Rocky Mountain High Baroque

by Jacob Jahiel
Published December 3, 2023

This article first appeared in the September 2023 issue of EMAg.

Where cows outnumber people, early music finds a foothold. ‘Figuring out practical solutions for rural communities is a really Western way of thinking’

The Bighorn Mountains seen from around Sheridan, Wyoming (Photo by Adam Jahiel)

Spotted in the local newspaper: a headline in all caps, “ANIMAL GUT STRINGS.”

It wasn’t going to be Wyoming Baroque’s first performance in Sheridan, Wyo., a town of less than 20,000 people located at the foothills of the idyllic Bighorn Mountains. But it was to be their first performance as part of a regional tour. For the locals, the novelty had clearly not worn off. 

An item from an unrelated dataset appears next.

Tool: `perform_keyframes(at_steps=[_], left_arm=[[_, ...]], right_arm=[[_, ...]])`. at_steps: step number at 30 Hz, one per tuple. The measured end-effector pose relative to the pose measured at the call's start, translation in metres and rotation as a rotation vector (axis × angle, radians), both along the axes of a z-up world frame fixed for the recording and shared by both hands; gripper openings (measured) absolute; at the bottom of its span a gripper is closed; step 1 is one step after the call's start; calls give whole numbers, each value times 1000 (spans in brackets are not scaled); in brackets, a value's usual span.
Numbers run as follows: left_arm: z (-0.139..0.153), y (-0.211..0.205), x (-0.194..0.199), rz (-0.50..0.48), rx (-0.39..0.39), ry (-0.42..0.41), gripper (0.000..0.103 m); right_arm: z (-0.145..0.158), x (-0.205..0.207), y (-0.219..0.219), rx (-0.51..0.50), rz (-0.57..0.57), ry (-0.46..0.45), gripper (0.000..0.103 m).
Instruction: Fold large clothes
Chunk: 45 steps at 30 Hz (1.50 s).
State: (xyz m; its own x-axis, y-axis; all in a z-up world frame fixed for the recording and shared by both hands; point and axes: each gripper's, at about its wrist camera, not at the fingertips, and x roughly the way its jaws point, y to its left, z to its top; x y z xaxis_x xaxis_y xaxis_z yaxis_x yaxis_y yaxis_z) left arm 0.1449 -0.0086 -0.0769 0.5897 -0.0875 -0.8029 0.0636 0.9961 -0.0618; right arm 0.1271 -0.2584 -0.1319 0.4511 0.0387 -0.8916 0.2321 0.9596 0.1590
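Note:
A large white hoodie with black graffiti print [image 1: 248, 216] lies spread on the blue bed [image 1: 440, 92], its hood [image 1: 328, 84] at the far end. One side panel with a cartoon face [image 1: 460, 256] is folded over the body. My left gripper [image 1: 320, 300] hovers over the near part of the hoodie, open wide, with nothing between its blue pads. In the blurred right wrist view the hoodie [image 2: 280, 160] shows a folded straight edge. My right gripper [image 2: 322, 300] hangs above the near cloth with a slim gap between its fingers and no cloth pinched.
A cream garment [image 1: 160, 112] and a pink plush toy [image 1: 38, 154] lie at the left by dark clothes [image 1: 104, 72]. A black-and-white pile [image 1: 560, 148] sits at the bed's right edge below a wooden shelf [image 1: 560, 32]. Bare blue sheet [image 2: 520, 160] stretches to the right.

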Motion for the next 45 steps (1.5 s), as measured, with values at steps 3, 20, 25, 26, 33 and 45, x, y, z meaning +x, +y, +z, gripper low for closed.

Understandably so — early music is late in reaching much of the Mountain West, and the reasons are no mystery. Wyoming is the least populated state in the U.S. and, along with Montana, one of the two least populated states in the region, with population densities comparable to Siberia. In both states, cows outnumber people by more than two to one. Meanwhile, large metropolitan areas like Denver, about 420 miles south of Sheridan, are few and far between.

Conventional wisdom holds that such locales are inhospitable to up-and-coming music scenes, let alone ones as niche as historical performance. Yet out West, a small but growing number of early-music ensembles like Wyoming Baroque and Baroque Music Montana are rejecting that old logic, establishing firm footholds in small communities nestled in the Rocky Mountains.

Meanwhile, in Denver, the Baroque Chamber Orchestra of Colorado continues to expand their reach beyond the suburbs, reaching high — quite literally — into some of Colorado’s most elevated and remote mountain towns. 

While early music may have a short history in the region, the spirit of ingenuity, resourcefulness, and pragmatism that these ensembles embody are longstanding. As rural westerners know well, isolation poses many challenges, musical and otherwise. Yet it may very well be that, for many budding early-music ensembles, the most opportunities will be found in places with the fewest people. 

‘Do it Yourself, or Do Without’

In 2015, when he arrived to take up the position of director of strings at Wyoming’s Sheridan College, Mark Elliot Bergman already knew that he wanted to bring early music to the local community. A double bassist by training, Bergman’s interests span the Baroque to the modern and just about everything in between. But when the president of the college asked if he had any ideas for initiatives that could get community members involved, he quickly replied, “Well, we can start a gamba consort.”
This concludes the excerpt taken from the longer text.